I'm trying to understand the proof my teacher did:
Consider a subgroup $H$ of $G$. If $H$ is not contained in $A_n$, then we can say that there exists at least one permutation in $H$ that is odd (remember that $A_n$ is the group of even permutations). So, if we assign the homomorphism $\phi: H\to \{1,-1\}$ such that:
$$\phi(\sigma) = \ \ \ \ 1, \sigma \mbox{ is even}$$ $$\phi(\sigma) = -1, \sigma \mbox{ is odd}$$
then, the kernel of this homomorphism is $H\cap A_n$, because the identity of $\{1,-1\}$ is $1$, and the ones that are sent to $1$ are the even permutations. But since they're not entirely contained in $A_n$, then we have to pick the intersection of both sets. So, by the isomorphism theorem, if we have an homomorphism $\phi: H \to \{1,-1\}$, the following is true:
$$\frac{H}{\ker(\phi)}\cong \{1,-1\}$$
so we have:
$$\frac{H}{H\cap A_n}\cong \{1,-1\}\implies\\\frac{|H|}{|H\cap A_n|} = |\{1,-1\}| = 2 \implies \\ \frac{|H|}{|H\cap A_n|} = 2$$
This is all from my head, as I understand, so please correct me if something's wrong. The part that I didn't understand of the proof follows now:
Ok, so, I think that we need to find an homomorphism from $G$ to $\{1,-1\}$ such that $K$ is the kernel, and also $K$ is not contained in $A_n$. If we can find this, we have that:
$$\frac{G}{K}\cong \{1,-1\} \implies \frac{|G|}{|K|} = \frac{2K}{|K|} = 2 \implies |K| = K \implies K \mbox{ is a group of odd order}$$
I understand all above. What I don't understand is how the teacher picked up the homomorphism. It tells me to pick an isomorphism from $G$ to $S_{2k}$ and consider the subgroup $H = \phi(G) < S_{2k}$.

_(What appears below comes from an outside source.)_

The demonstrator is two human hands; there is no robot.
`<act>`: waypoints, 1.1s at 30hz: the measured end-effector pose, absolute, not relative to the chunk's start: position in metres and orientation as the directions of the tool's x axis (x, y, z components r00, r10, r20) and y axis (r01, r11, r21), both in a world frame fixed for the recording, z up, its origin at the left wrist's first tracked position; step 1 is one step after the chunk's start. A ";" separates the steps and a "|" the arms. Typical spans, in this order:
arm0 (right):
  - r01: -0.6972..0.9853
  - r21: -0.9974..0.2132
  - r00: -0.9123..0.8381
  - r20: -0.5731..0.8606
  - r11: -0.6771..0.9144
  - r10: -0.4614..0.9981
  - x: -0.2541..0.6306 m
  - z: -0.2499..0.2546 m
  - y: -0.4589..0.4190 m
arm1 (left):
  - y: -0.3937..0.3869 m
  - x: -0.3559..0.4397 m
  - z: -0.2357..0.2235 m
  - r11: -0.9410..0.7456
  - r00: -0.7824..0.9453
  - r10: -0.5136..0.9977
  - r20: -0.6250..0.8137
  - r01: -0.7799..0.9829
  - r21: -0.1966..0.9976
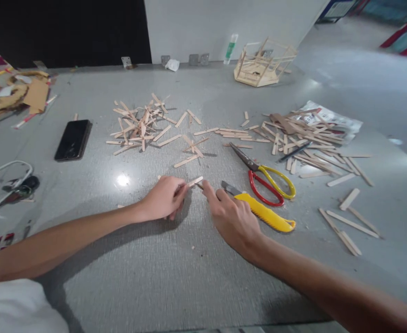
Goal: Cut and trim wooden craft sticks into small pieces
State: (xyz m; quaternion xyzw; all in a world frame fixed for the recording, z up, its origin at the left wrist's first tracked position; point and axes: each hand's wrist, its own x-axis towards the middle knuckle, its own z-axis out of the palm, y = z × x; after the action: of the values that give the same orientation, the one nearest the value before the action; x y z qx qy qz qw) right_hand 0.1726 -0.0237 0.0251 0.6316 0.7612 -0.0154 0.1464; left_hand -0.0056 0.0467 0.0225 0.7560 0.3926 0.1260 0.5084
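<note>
My left hand (168,196) is closed, pinching a pale wooden craft stick (195,181) that points up and to the right. Facing it, my right hand (233,215) has its fingers curled. A thin brownish tip (199,186) shows at the right index finger, close to the stick; the fingers hide what it belongs to. Just beyond the right hand lies a yellow utility knife (265,212) with its blade out. Past that rest open scissors (255,167) with one red and one yellow handle.
Loose craft stick pieces (141,122) are heaped behind my hands. More sticks (314,148) lie at right with a pencil (295,151). A hexagonal stick frame (258,76) and glue tube (231,48) stand at the back. A phone (73,139) and white cable (7,173) lie left.
</note>
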 end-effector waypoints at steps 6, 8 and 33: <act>0.978 0.123 -0.131 -0.257 0.167 0.958 0.171 0.025 -0.021 | 0.047 -0.006 0.022 -0.154 0.657 0.719 -0.227 0.468 0.870; 0.978 0.121 -0.136 -0.252 0.171 0.958 0.171 0.024 -0.020 | 0.047 -0.005 0.021 -0.149 0.657 0.718 -0.230 0.468 0.871; 0.926 0.233 -0.257 -0.189 0.297 0.948 0.172 0.024 -0.022 | 0.042 -0.003 0.020 -0.267 0.631 0.767 -0.119 0.482 0.834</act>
State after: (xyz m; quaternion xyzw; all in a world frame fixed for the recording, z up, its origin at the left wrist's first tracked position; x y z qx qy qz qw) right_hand 0.1716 -0.0215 0.0242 0.5915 0.7919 0.0374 0.1470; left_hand -0.0032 0.0418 0.0199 0.7803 0.4002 0.1567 0.4543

Then it proves that $H$ is not contained in $A_n$ in this way:
Picks an $a$ such that $o(a) = 2$. Then consider a $\phi(a)\in S_{2k}$. Now $\phi(a)$ is the permutation $\pi_a: G\to G$ defined in this way:
$\pi_a(x) = ax$
Then it decomposes $\pi_a$ in cycles so we can know its parity:
$$\pi_a = (x_1 \ \ \pi_a(x_1))\cdots (x_2 \ \ \pi_a(x_k))$$
and since there are $k$ transpositions, $\pi$ is odd. So $\pi$ is not contained in $A_n$
It then concludes that $[G:K] = 2$
Could somebody explain why it didn't choose an homomorphism from $H$ to $\{1,-1\}$ and what did happen in the proof in general?
UPDATE
What I think should be done:
If I mimic the result $1$ to the second problem, we should think about an homomorphism from $G$ to $\{1,-1\}$ such that $G\cap A_{2k}$ is the kernel. Then, we could have:
$$\frac{G}{G\cap A_{2k}}\cong \{1,-1\}\implies \frac{|G|}{|K|} = |\{1,-1\}| \implies \\ \frac{2k}{|K|} = 2 \implies |K| = k$$
where the group $K$ is $K = G\cap A_{2k}$.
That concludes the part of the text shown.